Tous les 6 ans, parfois 7 lors des mauvaises périodes où les calamités s’abattaient sur le village, les chevaliers de la table ronde devaient se battre en duel par équipe afin de renouveler le Céhème.
En l’an de grâce 2008, les sieurs d’Alpes et d’Oran ainsi que Dame Sainte-Victoire se concertaient avec leurs équipes respectives. Deux d’entre eux voulaient se battre à la loyale en mettant en avant leurs visions pour que Venelles en sorte grandi. Par contre, un chevalier félon, assez poltron et plutôt vulgaire dans ses propos, préférait opter pour les coups bas. Au lieu de monter sur son cheval armé de son programme, affronter ses adversaires en argumentant sur ses futures nobles actions face au public, le félon agissait en douce. Tout était bon pour couper les jarrets des chevaux de ses concurrents, quitte pour cela à répandre du fumier sur la place publique.

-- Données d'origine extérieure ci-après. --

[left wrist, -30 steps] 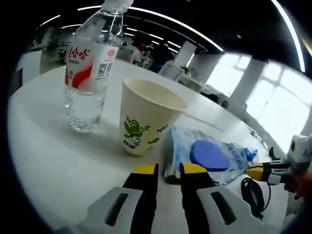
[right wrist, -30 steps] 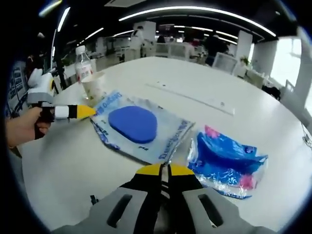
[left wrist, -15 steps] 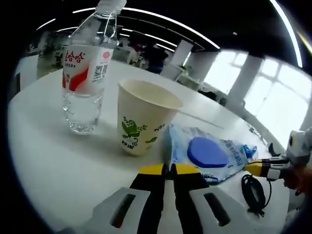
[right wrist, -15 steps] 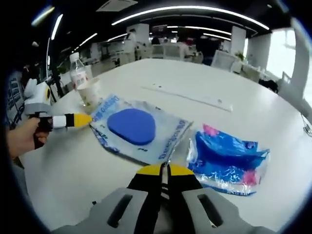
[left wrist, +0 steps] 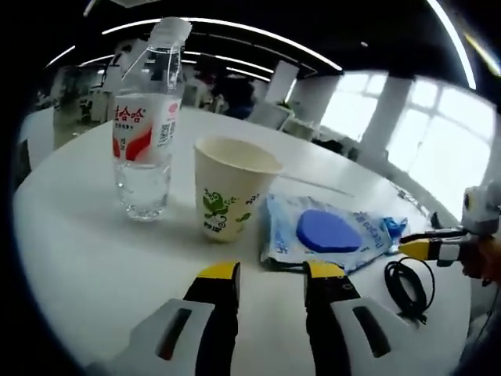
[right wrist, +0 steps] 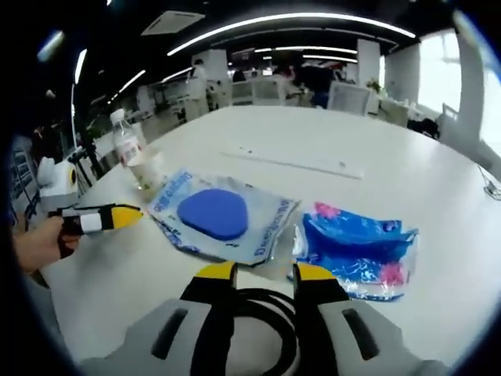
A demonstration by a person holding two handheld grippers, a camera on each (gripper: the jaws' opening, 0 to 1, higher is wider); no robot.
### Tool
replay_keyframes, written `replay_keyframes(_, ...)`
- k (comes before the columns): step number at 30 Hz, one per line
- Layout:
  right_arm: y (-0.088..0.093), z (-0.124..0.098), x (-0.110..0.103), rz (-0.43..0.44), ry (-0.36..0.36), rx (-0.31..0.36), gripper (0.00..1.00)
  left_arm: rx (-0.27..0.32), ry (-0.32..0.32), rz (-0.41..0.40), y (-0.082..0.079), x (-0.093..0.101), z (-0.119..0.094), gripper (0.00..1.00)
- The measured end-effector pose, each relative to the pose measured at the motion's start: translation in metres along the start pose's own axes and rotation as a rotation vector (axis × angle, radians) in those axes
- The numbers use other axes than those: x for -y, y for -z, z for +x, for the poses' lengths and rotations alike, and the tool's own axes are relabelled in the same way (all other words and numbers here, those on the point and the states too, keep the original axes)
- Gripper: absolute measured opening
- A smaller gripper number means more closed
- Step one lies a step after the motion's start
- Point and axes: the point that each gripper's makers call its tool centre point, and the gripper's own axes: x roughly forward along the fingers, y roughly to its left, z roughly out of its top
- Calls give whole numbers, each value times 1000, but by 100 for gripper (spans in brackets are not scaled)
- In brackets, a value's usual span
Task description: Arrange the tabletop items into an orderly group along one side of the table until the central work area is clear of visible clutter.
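- Water bottle (left wrist: 145, 133) and paper cup (left wrist: 229, 188) stand close together on the white table (left wrist: 86, 258); a careless nudge could topple them.
- Left gripper (left wrist: 270, 276), released, faces the blue-pad pouch (left wrist: 329, 235).
- Right gripper (right wrist: 264, 276), released, straddles a black cable (right wrist: 262, 329); dragging it could snag the crumpled blue packet (right wrist: 360, 251).

1. Water bottle (left wrist: 147, 133): clear plastic, red-and-white label with a small QR square.
2. Paper cup (left wrist: 230, 186): cream, green leaf-and-figure print on the side.
3. Flat plastic pouch (right wrist: 222, 215): pale blue with blue lettering, solid blue rounded pad inside.
4. Crumpled packet (right wrist: 358, 248): bright blue, pink patches at the ends.
5. Cable (left wrist: 407, 284): black, coiled.
6. Table (left wrist: 86, 251): plain white.
7. Left gripper (left wrist: 268, 276) and right gripper (right wrist: 265, 274): yellow tips on black jaws, grey bodies.
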Motion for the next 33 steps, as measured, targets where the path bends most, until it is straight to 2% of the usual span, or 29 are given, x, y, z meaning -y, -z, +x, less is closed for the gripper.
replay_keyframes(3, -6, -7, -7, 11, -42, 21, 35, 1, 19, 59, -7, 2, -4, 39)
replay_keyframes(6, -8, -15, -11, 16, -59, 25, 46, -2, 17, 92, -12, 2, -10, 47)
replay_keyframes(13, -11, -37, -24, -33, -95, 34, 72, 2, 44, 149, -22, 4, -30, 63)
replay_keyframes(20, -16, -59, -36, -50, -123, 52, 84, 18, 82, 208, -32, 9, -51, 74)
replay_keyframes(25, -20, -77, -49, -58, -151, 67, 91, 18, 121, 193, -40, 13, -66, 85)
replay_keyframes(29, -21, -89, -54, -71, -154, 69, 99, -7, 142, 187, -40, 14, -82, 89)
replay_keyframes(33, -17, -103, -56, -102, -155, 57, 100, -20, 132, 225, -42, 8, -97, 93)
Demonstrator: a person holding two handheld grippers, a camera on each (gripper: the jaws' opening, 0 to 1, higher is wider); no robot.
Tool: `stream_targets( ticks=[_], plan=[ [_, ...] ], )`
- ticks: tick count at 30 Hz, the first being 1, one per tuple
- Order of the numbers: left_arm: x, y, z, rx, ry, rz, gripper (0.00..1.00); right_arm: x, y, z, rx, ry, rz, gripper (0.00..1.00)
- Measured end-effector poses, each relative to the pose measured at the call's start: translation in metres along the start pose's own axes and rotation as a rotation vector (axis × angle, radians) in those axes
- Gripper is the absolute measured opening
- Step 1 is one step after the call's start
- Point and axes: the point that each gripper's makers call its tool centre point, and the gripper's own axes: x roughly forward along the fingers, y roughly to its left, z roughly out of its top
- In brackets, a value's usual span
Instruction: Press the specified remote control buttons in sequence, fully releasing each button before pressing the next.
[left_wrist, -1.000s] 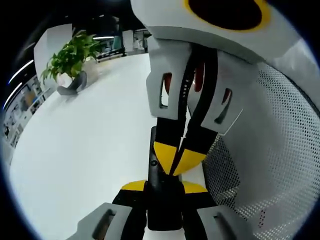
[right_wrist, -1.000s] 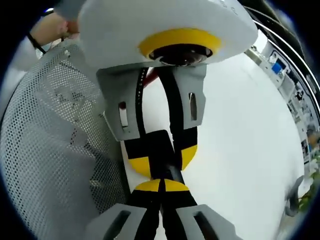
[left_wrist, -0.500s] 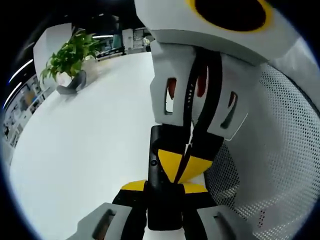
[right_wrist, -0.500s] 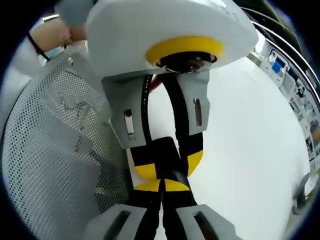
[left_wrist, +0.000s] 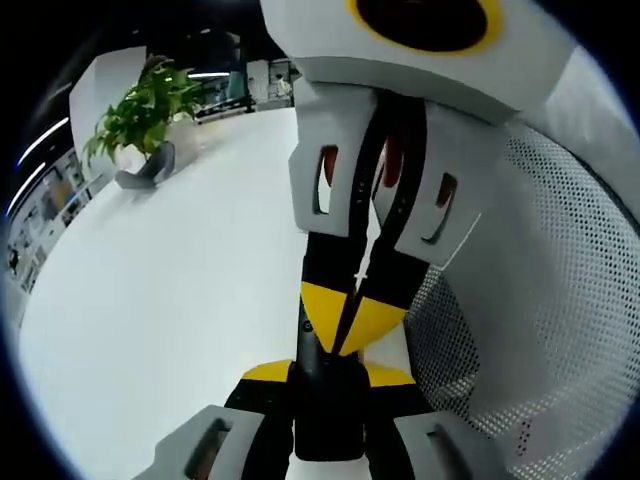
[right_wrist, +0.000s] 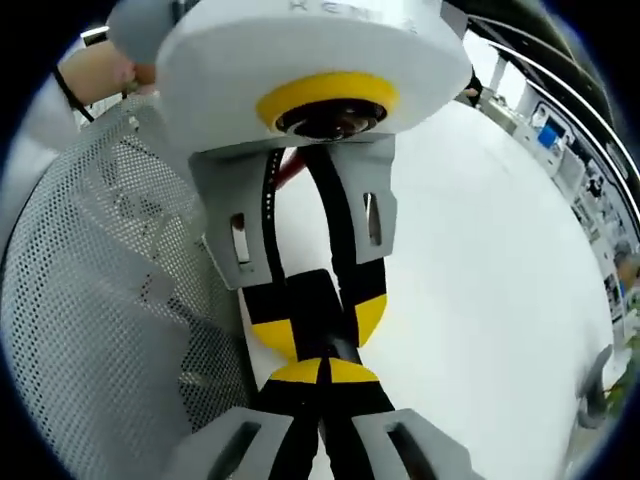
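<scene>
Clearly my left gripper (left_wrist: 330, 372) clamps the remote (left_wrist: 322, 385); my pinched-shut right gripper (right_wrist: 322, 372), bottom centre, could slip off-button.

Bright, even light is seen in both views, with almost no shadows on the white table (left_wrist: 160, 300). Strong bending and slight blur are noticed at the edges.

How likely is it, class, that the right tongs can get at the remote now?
Very likely yes. The left tongs hold the remote out, and the shut right tongs seem to rest their tips on it, with nothing between.
</scene>
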Motion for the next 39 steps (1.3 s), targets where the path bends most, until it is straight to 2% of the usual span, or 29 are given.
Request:
stream_targets(
  ticks=[11,14,22,25,27,32,35,39],
  plan=[
    [0.0014,0.0017,-0.0002,-0.008,-0.022,0.003,0.24,0.0002,-0.0026,-0.0027,0.012,0.006,-0.006,0.0],
    [0.0015,0.0018,-0.0002,-0.006,-0.027,0.003,0.24,-0.0001,-0.0038,-0.0027,0.048,-0.021,-0.005,0.0],
    [0.0026,0.0028,-0.0008,-0.01,-0.045,0.001,0.24,-0.0016,-0.0041,-0.0022,0.074,-0.061,0.027,0.0],
    [0.0026,0.0029,-0.0008,-0.011,-0.046,0.001,0.24,-0.0025,-0.0038,-0.0022,0.105,-0.089,0.05,0.0],
    [0.0028,0.0031,-0.0009,-0.013,-0.049,0.002,0.24,-0.0035,-0.0044,-0.0021,0.167,-0.115,0.058,0.0],
    [0.0026,0.003,-0.0006,-0.015,-0.055,0.004,0.24,-0.0055,-0.0083,-0.0061,0.15,-0.091,0.035,0.0],
    [0.0022,0.0027,-0.0003,-0.016,-0.056,0.004,0.24,-0.0042,-0.0072,-0.0047,0.099,-0.069,0.029,0.0],
    [0.0022,0.0026,-0.0005,-0.018,-0.058,0.005,0.24,-0.002,-0.0092,-0.0017,0.091,-0.075,0.032,0.0]
  ],
)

Ce chevalier félon était aidé en cela par deux hommes de main, Ortie et Vinssoux (dit l’homme des bois).
Dame Sainte-Victoire s’était rendu sur la contrée Iter et avait constaté qu’elle tombait sur un fort problème : Iter était morcelée en une multitude de petits propriétaires terriens, chacun tirant la couverture à lui, et nullement prêts à se séparer de leurs fiefs sans contrepartie. Dame Sainte-Victoire comprit qu’il allait falloir beaucoup de temps, de réunions, de concertations, d’hommes de lois, d’architectes, pour arriver à fédérer tous ces propriétaires. De longues années en perspective alors qu’il y avait tant de demandes urgentes !
Dame Sainte-Victoire, pour donner rapidement un toit aux villageois, proposa de s’orienter en priorité vers la contrée Violaine plutôt que vers Iter.
Pourquoi me direz-vous ?
Car, dans cette contrée, la châtelaine en était maîtresse et, de plus, prête à la céder au gagnant du futur duel (sachant très bien que le chevalier félon ne l’aurait pas).
Cette région était belle, le terrain relativement plat donc plus apte à la construction. Et avec un seul propriétaire, les formalités juridiques et financières en seraient écourtées avec bonheur.

Malheureusement, Ortie avait déjà des vues sur cette contrée depuis de nombreuses années, car lui-même officiait en tant qu’acheteur et revendeur de biens immobiliers.
Il avait un plan précis : déchirer le parchemin Péadédé, en faire rédiger un autre qui l’arrangerait mieux, faire en sorte de ne pas faire construire sur ce terrain, et attendre le décès de la châtelaine pour le récupérer. Son dessein secret ? Transformer cette contrée en « jardin public » et installer Kultur et ses gens dans l’enceinte du château où le biniou, son instrument favori, aurait enfin toute sa place.
Vinssoux, son acolyte, l’aidait à fomenter ce projet car, il faut le savoir, il fût un temps où la châtelaine avait mis à jour certaines actions menées par l’homme des bois. Notamment à la cave du village. Et Vinssoux lui en tenait depuis grande rancœur. Cette occasion de se venger était trop belle pour lui, et il y mit toute son ardeur.
Ortie quant à lui, ne pensant avant tout qu’à sa bourse, commença à propager, via de faux parchemins, savamment répandus dans les blogruelles (par lui-même sous des noms divers et aidés également par d’autres copistes, plutôt simplets et ne comprenant pas les dessous réels de l’opération) que Dame Sainte-Victoire n’était pas honnête. Qu’il y avait anguille sous roche. Qu’en fait Dame Sainte-Victoire voulait Violaine, non pas pour loger les villageois plus vite, mais… pour que le chevalier félon d’Oran puisse y construire tranquillement son futur donjon !

C’est, il est vrai, complètement tiré par les cheveux. Mais figurez-vous que bon nombre de villageois se mirent à y croire et même à le colporter, en le déformant au fur et à mesure des répétitions de bouche à oreille.

Mais il y a quand même une morale : les villageois comprirent très vite l’ineptie de cette rumeur, surtout ceux qui avaient besoin d’un toit (même ceux qui aimaient le biniou mais qui savaient quelles sont les vraies priorités pour Venelles) et se rendirent en masse le 9 mars, jour du duel, pour bien montrer qu’ils n’étaient pas dupes.

Ou alors… c’est à désespérer des contes de chevaliers…

(Signé : Kaamelot)

Toute ressemblance avec des personnes ou des situations existantes ou ayant existé ne saurait, bien entendu, être que fortuite.